Östlund has a keen ear for dialogue and a perfect grasp of the push-and-pull rhythms of an imploding relationship, the myriad ways in which couples can hit each other’s buttons. Ebba cuts through Tomas’s flailing machismo like butter, dragging his deflated ego and rampant immaturity into the open for all to see. Her loss of respect for him is spectacular in its fallout and withering expression, contrasted against the increasingly pathetic figure cut by the emasculated Tomas as he considers the ramifications of his cowardice on his status as alpha male and family patriarch. The script, while witty and layered in a manner that’s equal parts Michael Haneke and Elaine May, is somewhat stagy, but Östlund’s considerable visual flair and the actors’ committed performances ensure that the end result is triumphantly cinematic.
Despite the weight of the philosophical questions being pondered, Östlund and his cast also display the ability to mine comedy from the unlikeliest corners. Force Majeure is as sustained an exercise in cringe-inducing humor as anything produced by Larry David or Ricky Gervais, and arguably more controlled, turning on a dime between exquisitely calibrated laughs and unsettling emotional violence. Heated exchanges are abruptly rendered hilarious by cutting away to a reaction shot or by a change in the participants’ emotional register. A stony-faced janitor appears at the most inopportune moments to witness, gargoyle-like, some of the characters’ more hysterical outbursts. A laughably chest-thumping boys-day-out in which Mats and Tomas hit the slopes for a bit of mutual ego bolstering is undermined by two unwitting female tourists in one of the film’s funniest scenes.
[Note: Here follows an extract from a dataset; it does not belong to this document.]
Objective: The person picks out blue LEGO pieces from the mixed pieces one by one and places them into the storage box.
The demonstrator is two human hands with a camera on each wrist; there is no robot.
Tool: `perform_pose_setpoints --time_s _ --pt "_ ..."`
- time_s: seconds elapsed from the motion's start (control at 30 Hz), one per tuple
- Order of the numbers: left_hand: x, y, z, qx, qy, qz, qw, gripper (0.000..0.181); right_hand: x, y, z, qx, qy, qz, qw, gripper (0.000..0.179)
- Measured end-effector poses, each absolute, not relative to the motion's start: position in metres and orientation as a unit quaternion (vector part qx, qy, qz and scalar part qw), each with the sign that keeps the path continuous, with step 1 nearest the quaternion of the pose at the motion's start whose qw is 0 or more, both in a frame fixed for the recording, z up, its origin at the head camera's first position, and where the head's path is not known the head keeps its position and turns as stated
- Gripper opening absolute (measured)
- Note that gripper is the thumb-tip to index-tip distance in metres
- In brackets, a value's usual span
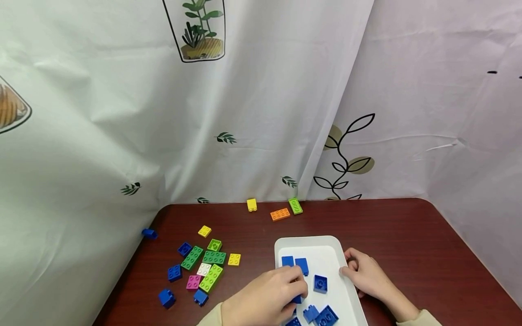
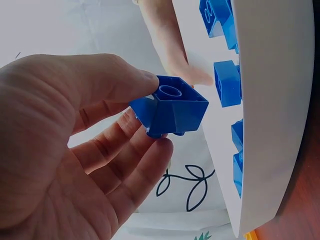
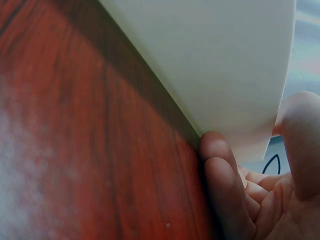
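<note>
My left hand [image 1: 269, 294] is over the white tray [image 1: 346, 290] and pinches a blue toy brick between thumb and fingers. In the left wrist view that blue brick [image 2: 180, 112] is held with its hollow underside up and its studs down. At the tray's right edge, my right hand [image 1: 369, 274] grips the side; in the right wrist view the thumb is at the rim and the fingertips [image 3: 215, 145] touch the outer wall low down by the table. Several more blue bricks [image 1: 320, 284] lie in the tray, some partly hidden by the left hand.
On the brown table [image 1: 428, 253], left of the tray, lie several loose bricks: green [image 1: 214, 257], yellow [image 1: 234, 259], pink [image 1: 193, 282], white [image 1: 204, 269] and blue [image 1: 174, 272]. An orange brick [image 1: 280, 214] lies near the back edge. A patterned curtain [image 1: 253, 113] hangs behind.
</note>
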State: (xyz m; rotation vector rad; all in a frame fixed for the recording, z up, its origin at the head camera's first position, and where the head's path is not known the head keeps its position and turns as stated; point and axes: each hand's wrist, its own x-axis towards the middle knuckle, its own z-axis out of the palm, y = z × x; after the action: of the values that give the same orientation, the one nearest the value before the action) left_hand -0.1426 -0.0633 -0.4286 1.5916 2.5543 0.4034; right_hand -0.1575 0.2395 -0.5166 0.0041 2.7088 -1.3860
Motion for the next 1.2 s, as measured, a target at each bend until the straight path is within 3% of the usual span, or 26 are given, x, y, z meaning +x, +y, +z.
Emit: perform_pose_setpoints --time_s 0.1,0.3,0.4,0.73,1.2 --pt "-0.143 -0.063 -0.429 0.520 0.841 0.132 0.069 0.028 -0.158 0.239 -0.517 0.001 0.889 -0.456 0.049 0.019" --pt "-0.142 -0.069 -0.432 0.497 0.858 0.091 0.098 0.081 -0.158 0.240 -0.517 -0.002 0.887 -0.459 0.050 0.019" --pt "-0.142 -0.069 -0.434 0.490 0.863 0.070 0.096 0.093 -0.158 0.241 -0.517 -0.002 0.886 -0.460 0.051 0.019" --pt "-0.144 -0.071 -0.437 0.484 0.870 0.050 0.080 0.095 -0.158 0.240 -0.518 -0.002 0.883 -0.467 0.057 0.020" --pt "-0.147 -0.099 -0.430 0.407 0.906 0.085 0.082 0.094 -0.157 0.238 -0.517 0.000 0.890 -0.453 0.045 0.019"
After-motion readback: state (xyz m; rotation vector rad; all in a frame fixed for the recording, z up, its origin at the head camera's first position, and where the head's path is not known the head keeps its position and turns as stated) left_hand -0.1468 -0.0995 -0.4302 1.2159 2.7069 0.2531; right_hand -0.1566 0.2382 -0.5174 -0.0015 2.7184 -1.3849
But we’re never allowed to forget that we’re laughing at these characters. Östlund has little compassion for these people, ensconced as they are in their cocoons of bourgeois privilege and identity. Not even Ebba emerges unscathed, as her eventual restoration of order through an implied act of self-sacrifice is seemingly reversed by an ambiguous ending that levels the playing field in sardonic fashion. Final judgment, however, is left to the viewers, all of whom are undoubtedly taking measure of their personal ratios of civilized nobility to instinctive selfishness. It’s not a self-assessment that can easily be made and that, in the end, is the most terrifying thing about Force Majeure. It gives lie to the idea that we can ever truly know ourselves or the people we share our lives with.